Había una vez un rey que tenía muy mal humor y, por eso, se enfadaba con mucha frecuencia. Todo el mundo conocía el mal carácter del rey. Por eso, cuando este se enfadaba, todos intentaban desaparecer. Porque el rey, cuando se ponía de mal humor, tiraba cosas al suelo y gritaba como un loco insultando y ofendiendo al que tuviera delante.
Así, poco a poco, el rey se fue quedando solo, pues nadie quería estar con él. Y los que debían hacerlo, pues estaban a su servicio, no hablaban y procuraban hacer su trabajo lo más rápido posible para irse.
Un día apareció por el castillo un humilde mercader que solicitó hablar con el rey, pues tenía algo importante que ofrecerle. El rey no recibía nunca a mercaderes, pero se sentía tan solo que accedió. Al menos podría descargar con alguien su mal humor ese día, pensó.
En cuanto el mercader cruzó el umbral de la puerta, el rey empezó a insultarle y a decirle groserías. El mercader, sin inmutarse, le dijo:
-Tengo el remedio para tu soledad -le dijo. Y acto seguido hizo crecer un muro de madera. Junto a él apareció un martillo y un cuenco con clavos.
-Tú no eres un mercader -le dijo el rey.
-No, soy un poderoso brujo y vengo a ayudarte -dijo.
-Yo no necesito ayuda -dio el rey.
-Sí, la necesitas -dijo el brujo-. Por eso, cada vez que grites, que ofendas a alguien o que lances cosas, presa de la ira, brotará en tu mano una moneda. La moneda te quemará en la mano hasta que la claves en ese muro de madera.

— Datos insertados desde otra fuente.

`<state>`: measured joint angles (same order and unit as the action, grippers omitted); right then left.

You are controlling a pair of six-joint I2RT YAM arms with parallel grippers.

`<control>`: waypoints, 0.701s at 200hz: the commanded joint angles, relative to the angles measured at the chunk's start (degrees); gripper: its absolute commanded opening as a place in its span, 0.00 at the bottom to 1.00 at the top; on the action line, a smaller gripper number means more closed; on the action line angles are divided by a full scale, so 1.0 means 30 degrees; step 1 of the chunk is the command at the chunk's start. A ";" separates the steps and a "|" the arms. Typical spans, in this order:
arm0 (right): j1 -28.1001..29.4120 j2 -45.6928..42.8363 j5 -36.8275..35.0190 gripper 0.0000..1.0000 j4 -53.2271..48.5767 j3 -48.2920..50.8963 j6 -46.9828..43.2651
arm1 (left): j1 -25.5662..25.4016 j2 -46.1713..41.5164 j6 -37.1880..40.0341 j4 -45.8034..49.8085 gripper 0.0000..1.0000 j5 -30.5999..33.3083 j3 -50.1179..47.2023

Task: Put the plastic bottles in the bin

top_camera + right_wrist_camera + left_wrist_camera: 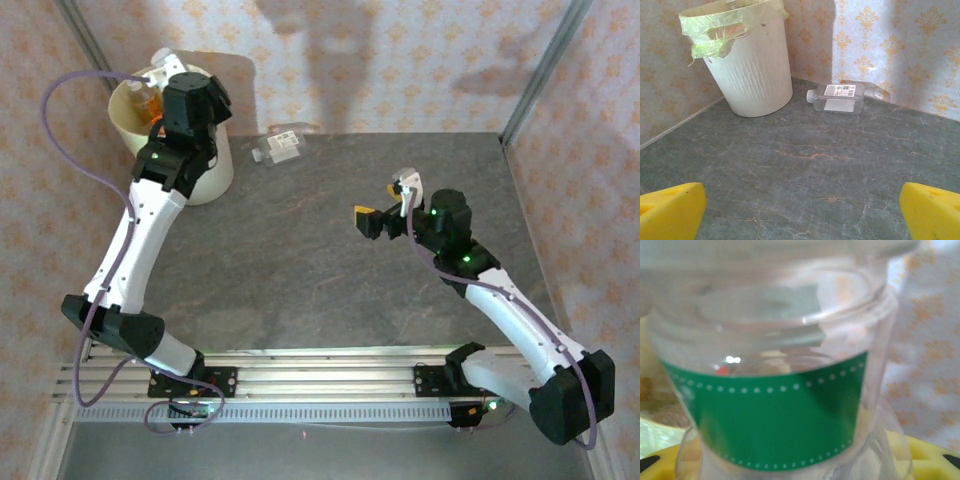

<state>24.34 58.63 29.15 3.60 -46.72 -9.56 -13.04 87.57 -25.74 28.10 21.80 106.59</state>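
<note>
Left gripper (163, 78): clamped on the green bottle (780, 425), above the bin (755, 75).
Green bottle: clear, wide-bodied, with a green band edged in white dots; blurred at close range.
Bin: cream, ribbed, pale yellow-green liner; far left corner of the table (300, 270); orange bottles (148, 103) inside.
Loose bottle (837, 97): clear, white label and cap, on its side at the table's far edge.
Right gripper (383, 203): jaws wide apart, empty, over the table's right half.

Left arm (140, 225) and right arm (515, 315): white tubular links joined by black motor housings, each arm showing a small green indicator light (155, 156). A lavender cable (55, 140) loops along each arm. Black base blocks (205, 378) bolt to a ribbed aluminium rail (320, 398). Right gripper (384, 198): black body, yellow finger pads (672, 210).
</note>
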 commanded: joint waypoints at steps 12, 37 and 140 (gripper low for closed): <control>0.0087 -0.0821 0.0291 0.99 -0.0246 -0.0160 -0.0328 | 0.2773 0.1704 0.0279 -0.0625 0.55 -0.1733 0.2269; 0.0061 -0.0999 0.0202 0.99 -0.0396 0.0036 -0.0357 | 0.4075 0.3072 0.0786 -0.0670 0.55 -0.2857 0.3491; 0.0076 -0.1319 -0.1761 0.99 -0.0641 0.0191 0.0693 | 0.5747 1.1527 0.1083 0.3751 0.55 -0.6295 1.3160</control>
<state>24.34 56.34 26.83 2.28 -46.70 -8.62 3.53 119.26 -22.39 32.93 5.91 139.24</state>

Durante los primeros días al rey no cesaban de brotarle monedas ardientes en la mano. Pero poco a poco el número de monedas que tenía que clavar al día fue descendiendo, hasta que ya apenas le brotaban una o dos. Fue entonces cuando el brujo regresó.
-Ahora que sabes controlar tu ira -le dijo- podrás desclavar una moneda cada vez que descubras que has sido capaz de controlar tu enojo y las meterás en ese caldero.
El rey así lo hizo. Cuando acabó de quitar las monedas del muro el caldero estaba a rebosar de monedas de oro. Nunca antes el rey se había dado cuenta del valor de esas monedas.
Entonces el brujo regresó y le dijo:
-Has aprendido mucho, mi rey.
-Y me he hecho muy rico con ello -dijo el rey.
-
Sin duda -dijo el brujo-. Pero no son esas monedas lo que te han hecho rico, sino la gente que has recuperado a tu lado. Sin embargo, hay algo que no recuperarás jamás. Mira el muro. ¿Qué ves?
-Muchos agujeros -dijo el rey.
-Esos agujeros son las marcas que han dejado tus gritos, tus insultos y tus actos violentos -dijo el brujo-. Esos agujeros seguirán ahí para siempre. Incluso aunque los tapases, nunca quedarían arreglados del todo. Puedes obtener el perdón y la redención, pero el daño no desaparece jamás. Deja el muro ahí para recordarlo.
Y así fue como el rey aprendió a controlar su mal genio y a pensar en el daño que causaba a los demás cuando se dejaba llevar por su mal humor. Desde entonces, todos los días cuelga una flor en el muro,, para recordar sus buenas intenciones.